Realistically, a policyholder should not expect an unbiased report from an engineer hired by their insurance provider. While these professionals are theoretically supposed to act as neutral third parties, the reality of the industry creates a systemic bias that overwhelmingly favors the insurance company.
The Economic Conflict of Interest The primary driver of this bias is the financial relationship between the engineering firm and the insurer. For many specialized forensic engineering firms, insurance companies represent the overwhelming majority of their revenue stream. Because the insurer acts as the paymaster, the engineer often functions more like a “hired gun” tasked with finding technical justifications to minimize or deny claim payouts. If an engineer consistently provides honest reports that force an insurer to pay out large claims, they risk being removed from the insurer’s “approved” list and losing future business. Consequently, when the cause of damage is ambiguous, these engineers will typically default to a “tie-breaker” conclusion that supports the insurer.
Secret Alterations and “Peer Reviews” Even when a field engineer conducts a fair inspection and writes an unbiased report, the insurance company or engineering firm may secretly alter it before the policyholder ever sees it . Following major disasters like Hurricane Sandy and Hurricane Ian, whistleblowers and court investigations exposed a practice where initial reports confirming storm damage were systematically rewritten during a “peer review” process. Managers or desk adjusters—who had never visited the property—would delete the original engineer’s findings and falsely attribute the damage to uncovered exclusions, such as long-term deterioration or soil settlement. In one instance following Hurricane Ian, an adjuster testified that 44 out of 46 of his reports were altered to reduce the policyholders’ payouts, sometimes by as much as 98 percent.
Mirrorring and Boilerplate Language Reports generated by insurer-retained engineers often contain language designed specifically to inextricably dovetail with the insurer’s policy exclusions.
- Rebranding Damage: Engineers will frequently classify obvious, catastrophic structural damage as merely “aesthetic” or “cosmetic” to trigger policy limitations and avoid paying for full repairs.
- Lack of Science: Many of these reports rely on generic, boilerplate templates that are devoid of actual scientific calculations, relying instead on pre-written phrases that blame the damage on “wear and tear” or “maintenance neglect” regardless of the actual evidence.
Plausible Deniability Ultimately, insurance companies utilize these biased engineering reports to establish “plausible deniability”. By hiring a licensed engineer, the insurance company can officially blame the denial of a claim on an “independent” technical expert, rather than admitting it is an internal corporate decision to save money.

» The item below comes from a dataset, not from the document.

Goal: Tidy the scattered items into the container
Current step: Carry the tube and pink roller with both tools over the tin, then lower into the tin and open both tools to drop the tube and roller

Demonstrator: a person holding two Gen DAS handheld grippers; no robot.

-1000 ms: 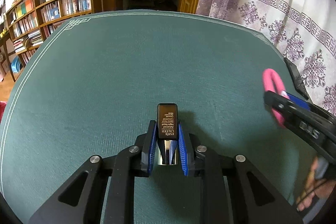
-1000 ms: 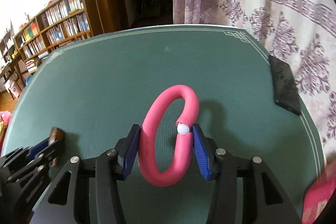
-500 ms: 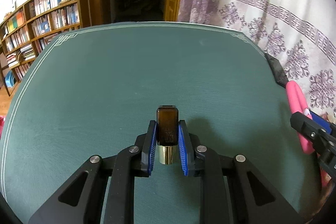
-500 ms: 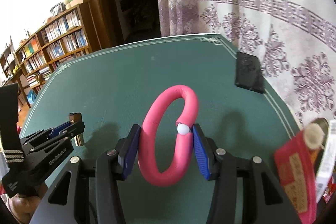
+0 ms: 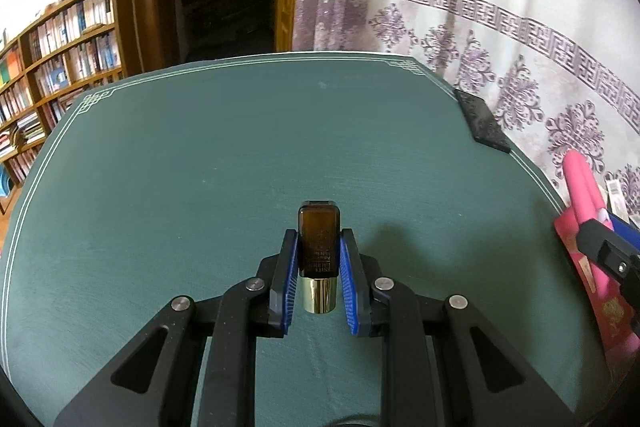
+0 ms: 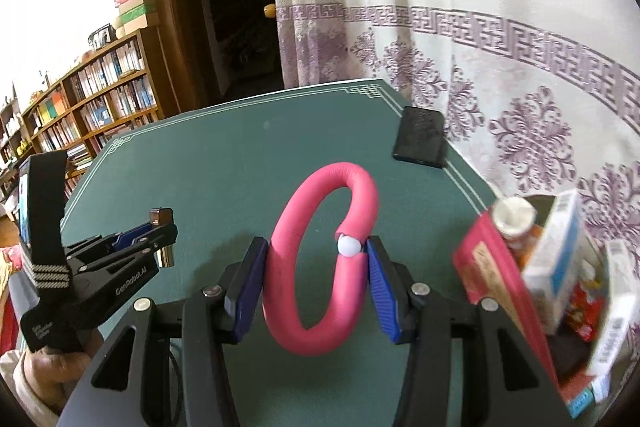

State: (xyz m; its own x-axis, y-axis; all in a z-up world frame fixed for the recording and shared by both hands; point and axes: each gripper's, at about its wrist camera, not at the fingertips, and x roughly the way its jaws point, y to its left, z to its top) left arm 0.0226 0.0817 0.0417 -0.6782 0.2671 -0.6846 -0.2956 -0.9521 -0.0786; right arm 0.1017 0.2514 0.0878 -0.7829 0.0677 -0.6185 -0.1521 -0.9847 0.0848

Because of this well-documented, systemic bias, industry experts strongly advise policyholders not to rely on the insurance company’s engineer. Instead, policyholders should thoroughly scrutinize any denial report and consider hiring their own independent public adjusters, structural engineers, or legal counsel to provide a truly objective assessment of the damage and … whatever you do … do NOT insist that your insurance carrier obtain an engineer’s inspection report of your damage. If you believe one is necessary, arrange it yourself.